Le traitement de la couleur se veut symbolique. L’équivalent des toits des maisons du village du désert est systématiquement paré de bleu. Cela permet de faire une triple référence. Tout d’abord aux hommes bleus, ensuite au ciel qui écrase les toits et enfin à l’absence de la mer qui provoque indirectement la soif du désert. La présence de ce dernier est accentuée par l’utilisation de la sanguine afin de retrouver l’ocre de la rose des sables. Quant à la combinaison des rares bleus avec la sanguine, elle permet de faire une allusion à la rareté de l’ombre.

L’aspect fondamentalement humain du village du désert est représenté par la porte. Celle-ci répétée à plusieurs endroits et de nombreuses fois, explicite la présence des hommes invisibles et l’intimité de leurs relations. Le caractère compact de l’ensemble donne l’impression d’un repli sur soi. Tout s’organise en fonction du village mais en réaction à la présence du désert qui n’est pas visible sur l’étude.

Le village n’est pas réel car il se veut universel. Il représente l’idée du village dans ce contexte extrême où l’homme n’a que peu de place pour vivre comme s’il n’avait que le droit de survivre.

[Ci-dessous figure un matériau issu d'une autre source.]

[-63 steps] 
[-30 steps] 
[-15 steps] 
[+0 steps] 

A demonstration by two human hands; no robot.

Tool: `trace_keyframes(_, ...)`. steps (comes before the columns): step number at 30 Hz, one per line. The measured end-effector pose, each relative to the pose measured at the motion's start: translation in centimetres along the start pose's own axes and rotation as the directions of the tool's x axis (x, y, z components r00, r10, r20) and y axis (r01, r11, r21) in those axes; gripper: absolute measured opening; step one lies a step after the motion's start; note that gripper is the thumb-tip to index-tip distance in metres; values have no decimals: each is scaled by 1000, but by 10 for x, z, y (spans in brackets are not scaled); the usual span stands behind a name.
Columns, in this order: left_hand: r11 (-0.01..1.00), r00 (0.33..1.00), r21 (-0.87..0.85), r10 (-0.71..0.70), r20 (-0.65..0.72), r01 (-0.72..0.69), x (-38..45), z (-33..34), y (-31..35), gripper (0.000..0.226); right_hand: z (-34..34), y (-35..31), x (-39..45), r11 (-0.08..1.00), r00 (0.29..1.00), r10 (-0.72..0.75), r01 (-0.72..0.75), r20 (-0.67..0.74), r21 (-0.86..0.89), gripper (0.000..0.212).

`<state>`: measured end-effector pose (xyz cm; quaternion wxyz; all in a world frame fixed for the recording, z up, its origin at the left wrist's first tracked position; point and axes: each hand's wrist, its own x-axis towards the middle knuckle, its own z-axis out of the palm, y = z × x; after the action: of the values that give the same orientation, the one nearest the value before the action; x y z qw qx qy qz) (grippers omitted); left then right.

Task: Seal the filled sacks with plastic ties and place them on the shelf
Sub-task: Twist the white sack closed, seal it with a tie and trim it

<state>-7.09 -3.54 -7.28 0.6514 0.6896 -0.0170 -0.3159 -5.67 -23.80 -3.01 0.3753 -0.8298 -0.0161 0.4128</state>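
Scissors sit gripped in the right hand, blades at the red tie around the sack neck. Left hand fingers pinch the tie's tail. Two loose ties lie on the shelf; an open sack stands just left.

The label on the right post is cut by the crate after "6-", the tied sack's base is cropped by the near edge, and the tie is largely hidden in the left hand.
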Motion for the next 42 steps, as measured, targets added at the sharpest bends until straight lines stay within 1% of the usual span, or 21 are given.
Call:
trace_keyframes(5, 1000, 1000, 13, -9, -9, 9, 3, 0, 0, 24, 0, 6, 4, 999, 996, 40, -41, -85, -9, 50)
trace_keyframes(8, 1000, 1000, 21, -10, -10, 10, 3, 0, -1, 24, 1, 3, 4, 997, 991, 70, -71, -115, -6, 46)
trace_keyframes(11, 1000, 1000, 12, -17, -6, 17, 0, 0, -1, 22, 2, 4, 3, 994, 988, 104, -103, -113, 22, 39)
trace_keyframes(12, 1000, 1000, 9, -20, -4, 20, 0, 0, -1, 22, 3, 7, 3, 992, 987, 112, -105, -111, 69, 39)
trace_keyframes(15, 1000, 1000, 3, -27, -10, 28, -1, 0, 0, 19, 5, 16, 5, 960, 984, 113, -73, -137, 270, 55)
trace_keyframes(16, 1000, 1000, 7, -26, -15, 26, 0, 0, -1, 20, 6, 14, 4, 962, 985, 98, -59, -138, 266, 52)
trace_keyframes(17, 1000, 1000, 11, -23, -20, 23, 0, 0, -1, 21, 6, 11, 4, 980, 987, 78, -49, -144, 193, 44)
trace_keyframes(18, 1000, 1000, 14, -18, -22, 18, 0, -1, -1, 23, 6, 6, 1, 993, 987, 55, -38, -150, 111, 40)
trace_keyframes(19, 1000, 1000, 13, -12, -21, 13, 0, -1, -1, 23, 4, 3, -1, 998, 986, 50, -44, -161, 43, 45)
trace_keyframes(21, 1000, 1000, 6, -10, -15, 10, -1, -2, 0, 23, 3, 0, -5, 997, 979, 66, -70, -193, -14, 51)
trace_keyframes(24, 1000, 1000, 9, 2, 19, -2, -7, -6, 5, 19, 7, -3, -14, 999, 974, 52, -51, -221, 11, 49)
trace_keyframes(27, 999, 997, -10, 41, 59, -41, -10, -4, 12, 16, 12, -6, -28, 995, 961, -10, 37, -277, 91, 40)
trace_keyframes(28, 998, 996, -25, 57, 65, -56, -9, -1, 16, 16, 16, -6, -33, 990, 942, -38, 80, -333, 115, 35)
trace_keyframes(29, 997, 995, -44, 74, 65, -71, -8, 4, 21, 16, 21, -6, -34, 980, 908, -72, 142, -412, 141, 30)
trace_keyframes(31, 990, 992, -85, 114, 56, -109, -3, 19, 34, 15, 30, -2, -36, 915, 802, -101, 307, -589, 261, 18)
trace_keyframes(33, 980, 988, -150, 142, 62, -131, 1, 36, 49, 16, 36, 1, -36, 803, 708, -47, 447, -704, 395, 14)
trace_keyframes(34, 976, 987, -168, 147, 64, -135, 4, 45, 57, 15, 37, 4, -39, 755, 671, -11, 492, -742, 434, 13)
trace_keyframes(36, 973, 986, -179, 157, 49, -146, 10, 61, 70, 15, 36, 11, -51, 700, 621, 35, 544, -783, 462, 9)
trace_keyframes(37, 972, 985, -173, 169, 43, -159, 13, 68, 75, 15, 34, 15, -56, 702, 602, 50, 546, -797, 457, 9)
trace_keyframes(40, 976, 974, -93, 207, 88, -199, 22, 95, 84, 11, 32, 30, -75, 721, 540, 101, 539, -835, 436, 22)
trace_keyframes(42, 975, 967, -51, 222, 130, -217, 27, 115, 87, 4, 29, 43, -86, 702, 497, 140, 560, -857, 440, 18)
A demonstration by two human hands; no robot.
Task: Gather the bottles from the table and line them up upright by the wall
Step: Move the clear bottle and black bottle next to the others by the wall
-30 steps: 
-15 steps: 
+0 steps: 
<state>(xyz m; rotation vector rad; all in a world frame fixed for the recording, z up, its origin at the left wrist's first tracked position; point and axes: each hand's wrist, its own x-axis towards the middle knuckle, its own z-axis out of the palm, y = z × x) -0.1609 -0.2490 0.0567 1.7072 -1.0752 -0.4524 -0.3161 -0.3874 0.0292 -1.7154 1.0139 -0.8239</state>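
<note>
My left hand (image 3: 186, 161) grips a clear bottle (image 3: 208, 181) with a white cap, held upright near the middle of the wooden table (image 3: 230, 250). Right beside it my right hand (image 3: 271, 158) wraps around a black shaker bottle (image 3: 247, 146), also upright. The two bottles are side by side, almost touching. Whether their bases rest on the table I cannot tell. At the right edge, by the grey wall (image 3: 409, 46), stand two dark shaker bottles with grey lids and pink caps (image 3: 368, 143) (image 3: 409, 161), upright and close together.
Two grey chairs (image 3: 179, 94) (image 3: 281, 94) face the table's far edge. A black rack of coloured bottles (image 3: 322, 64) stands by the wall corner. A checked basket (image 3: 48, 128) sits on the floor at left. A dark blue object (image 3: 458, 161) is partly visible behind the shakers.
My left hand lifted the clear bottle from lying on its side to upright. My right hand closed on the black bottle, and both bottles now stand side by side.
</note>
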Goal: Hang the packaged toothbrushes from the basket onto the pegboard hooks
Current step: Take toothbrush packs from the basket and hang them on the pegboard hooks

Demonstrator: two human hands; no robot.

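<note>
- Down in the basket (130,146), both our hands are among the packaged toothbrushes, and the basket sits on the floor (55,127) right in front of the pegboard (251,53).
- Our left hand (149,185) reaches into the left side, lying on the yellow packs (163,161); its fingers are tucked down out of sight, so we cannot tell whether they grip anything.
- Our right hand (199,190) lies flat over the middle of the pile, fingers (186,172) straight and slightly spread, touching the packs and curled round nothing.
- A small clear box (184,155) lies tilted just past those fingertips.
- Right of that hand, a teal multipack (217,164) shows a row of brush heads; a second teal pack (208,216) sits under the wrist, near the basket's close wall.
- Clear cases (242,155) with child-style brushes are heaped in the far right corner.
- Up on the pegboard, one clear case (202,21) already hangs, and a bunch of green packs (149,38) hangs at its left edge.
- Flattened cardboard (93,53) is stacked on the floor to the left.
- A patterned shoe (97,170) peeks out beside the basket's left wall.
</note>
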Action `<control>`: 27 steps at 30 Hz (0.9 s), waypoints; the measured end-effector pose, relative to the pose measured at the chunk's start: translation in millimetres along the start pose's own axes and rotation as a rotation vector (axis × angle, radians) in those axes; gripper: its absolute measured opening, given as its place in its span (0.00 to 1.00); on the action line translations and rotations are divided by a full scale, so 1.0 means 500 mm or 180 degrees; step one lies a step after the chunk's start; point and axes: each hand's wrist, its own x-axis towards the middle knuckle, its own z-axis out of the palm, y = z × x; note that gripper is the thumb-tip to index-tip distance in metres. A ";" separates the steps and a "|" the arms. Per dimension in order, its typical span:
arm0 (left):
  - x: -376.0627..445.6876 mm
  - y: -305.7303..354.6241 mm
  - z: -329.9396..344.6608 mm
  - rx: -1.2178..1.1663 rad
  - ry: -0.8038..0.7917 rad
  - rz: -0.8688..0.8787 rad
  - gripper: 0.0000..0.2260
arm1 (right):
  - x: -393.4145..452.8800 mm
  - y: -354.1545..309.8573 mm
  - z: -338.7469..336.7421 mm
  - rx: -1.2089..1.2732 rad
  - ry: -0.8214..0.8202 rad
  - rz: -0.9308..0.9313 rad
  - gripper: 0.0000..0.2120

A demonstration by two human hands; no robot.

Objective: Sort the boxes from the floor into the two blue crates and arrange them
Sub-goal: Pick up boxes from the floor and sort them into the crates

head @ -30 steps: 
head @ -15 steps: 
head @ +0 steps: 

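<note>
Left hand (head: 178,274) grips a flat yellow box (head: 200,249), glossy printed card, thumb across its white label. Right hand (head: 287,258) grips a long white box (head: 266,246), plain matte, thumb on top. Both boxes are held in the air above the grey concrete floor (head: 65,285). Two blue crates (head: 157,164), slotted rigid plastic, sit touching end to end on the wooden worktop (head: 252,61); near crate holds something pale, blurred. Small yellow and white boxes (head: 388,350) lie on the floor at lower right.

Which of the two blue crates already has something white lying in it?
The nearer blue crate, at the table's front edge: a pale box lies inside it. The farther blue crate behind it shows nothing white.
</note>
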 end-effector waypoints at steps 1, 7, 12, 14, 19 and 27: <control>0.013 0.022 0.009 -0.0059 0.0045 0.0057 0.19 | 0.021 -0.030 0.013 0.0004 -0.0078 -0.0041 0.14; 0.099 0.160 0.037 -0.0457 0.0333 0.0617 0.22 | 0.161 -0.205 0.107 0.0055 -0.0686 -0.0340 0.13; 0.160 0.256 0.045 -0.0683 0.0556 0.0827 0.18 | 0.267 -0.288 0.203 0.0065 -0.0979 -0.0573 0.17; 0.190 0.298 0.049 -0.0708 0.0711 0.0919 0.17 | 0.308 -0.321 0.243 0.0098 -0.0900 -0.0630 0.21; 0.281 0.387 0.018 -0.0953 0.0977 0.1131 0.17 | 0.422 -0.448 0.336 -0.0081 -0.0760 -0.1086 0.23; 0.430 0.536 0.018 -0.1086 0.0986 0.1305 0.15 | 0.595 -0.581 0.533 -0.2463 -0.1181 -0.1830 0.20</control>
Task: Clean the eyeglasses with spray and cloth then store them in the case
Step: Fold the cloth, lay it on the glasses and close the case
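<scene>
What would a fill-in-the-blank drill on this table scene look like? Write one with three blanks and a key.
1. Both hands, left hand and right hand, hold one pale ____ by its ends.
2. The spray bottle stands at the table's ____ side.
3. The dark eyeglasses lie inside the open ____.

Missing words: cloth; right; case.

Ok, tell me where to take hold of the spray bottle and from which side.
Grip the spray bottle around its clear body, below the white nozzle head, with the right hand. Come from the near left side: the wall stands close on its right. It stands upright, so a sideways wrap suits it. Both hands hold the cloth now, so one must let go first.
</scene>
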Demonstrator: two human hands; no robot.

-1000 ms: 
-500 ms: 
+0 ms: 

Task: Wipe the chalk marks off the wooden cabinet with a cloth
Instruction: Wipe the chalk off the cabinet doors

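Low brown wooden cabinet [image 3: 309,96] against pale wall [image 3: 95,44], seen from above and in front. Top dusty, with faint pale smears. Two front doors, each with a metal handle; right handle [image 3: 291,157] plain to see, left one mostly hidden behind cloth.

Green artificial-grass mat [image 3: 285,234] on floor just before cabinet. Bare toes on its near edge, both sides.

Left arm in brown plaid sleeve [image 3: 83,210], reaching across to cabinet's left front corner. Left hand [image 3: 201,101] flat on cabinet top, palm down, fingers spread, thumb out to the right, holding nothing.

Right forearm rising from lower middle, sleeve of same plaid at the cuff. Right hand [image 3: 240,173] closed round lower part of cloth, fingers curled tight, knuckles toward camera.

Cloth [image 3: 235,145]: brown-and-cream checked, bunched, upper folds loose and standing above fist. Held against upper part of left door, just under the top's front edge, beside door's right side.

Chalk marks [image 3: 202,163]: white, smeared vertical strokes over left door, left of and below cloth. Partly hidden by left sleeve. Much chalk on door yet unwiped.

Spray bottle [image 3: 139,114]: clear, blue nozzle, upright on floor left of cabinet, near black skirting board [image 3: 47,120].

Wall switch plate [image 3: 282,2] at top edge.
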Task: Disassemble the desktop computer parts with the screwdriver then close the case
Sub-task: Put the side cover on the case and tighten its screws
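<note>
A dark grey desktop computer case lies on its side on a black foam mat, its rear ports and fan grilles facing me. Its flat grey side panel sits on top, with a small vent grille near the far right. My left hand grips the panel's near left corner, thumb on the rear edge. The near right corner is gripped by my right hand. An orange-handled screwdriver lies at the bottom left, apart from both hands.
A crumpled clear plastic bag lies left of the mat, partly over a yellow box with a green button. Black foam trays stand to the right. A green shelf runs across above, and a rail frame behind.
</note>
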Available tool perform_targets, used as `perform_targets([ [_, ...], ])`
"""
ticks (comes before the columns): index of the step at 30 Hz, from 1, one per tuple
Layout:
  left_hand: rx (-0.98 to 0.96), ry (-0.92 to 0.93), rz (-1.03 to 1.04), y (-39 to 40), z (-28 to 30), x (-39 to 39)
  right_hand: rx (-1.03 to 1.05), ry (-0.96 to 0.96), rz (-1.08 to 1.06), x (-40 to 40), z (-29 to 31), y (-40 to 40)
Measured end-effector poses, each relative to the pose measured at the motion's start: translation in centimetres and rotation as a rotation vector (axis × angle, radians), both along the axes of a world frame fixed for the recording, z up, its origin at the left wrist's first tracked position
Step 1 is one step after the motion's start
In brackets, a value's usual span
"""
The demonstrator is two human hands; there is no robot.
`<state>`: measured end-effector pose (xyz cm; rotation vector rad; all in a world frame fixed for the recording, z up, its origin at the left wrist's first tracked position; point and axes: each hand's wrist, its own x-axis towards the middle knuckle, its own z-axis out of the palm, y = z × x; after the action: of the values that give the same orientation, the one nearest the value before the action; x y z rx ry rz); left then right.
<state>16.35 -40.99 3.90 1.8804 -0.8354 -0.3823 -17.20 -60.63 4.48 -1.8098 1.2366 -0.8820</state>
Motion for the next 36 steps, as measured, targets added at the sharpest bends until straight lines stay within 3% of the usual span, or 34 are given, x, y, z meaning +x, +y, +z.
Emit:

Il s’agit donc d’une référence implicite à l’œuvre Les Condamnés à vivre qui est un hommage à l’histoire des Pieds-Noirs. L’approche est radicalement différente mais elle a le même but. Elle montre ainsi l’universalité de ce drame. L’abstraction n’entame pas les sentiments que l’on peut éprouver face à la douleur de cette épreuve. Au contraire, elle concentre toute l’essence de la souffrance dans une géométrie qui comprend le schéma mental de cette histoire devenue mythe. Ce n’est donc pas une allusion simpliste à une guerre sans nom mais un véritable hommage à un passé qui n’avait pas d’avenir et qui est resté comme un présent. Ce présent, un cadeau qui caractérise désormais des hommes et des femmes. Ils savent ce qui signifie le sable. Ils en connaissent la finesse et la couleur. Une simple référence, même non réaliste suffit à leur rappeler son goût. Ce sable est devenu l’oasis de leurs souvenirs. Chacun d’entre eux est désormais un grain du même sable emporté par un coup de sirocco. C’est à ces hommes et ces femmes qu’est dédié le village du désert.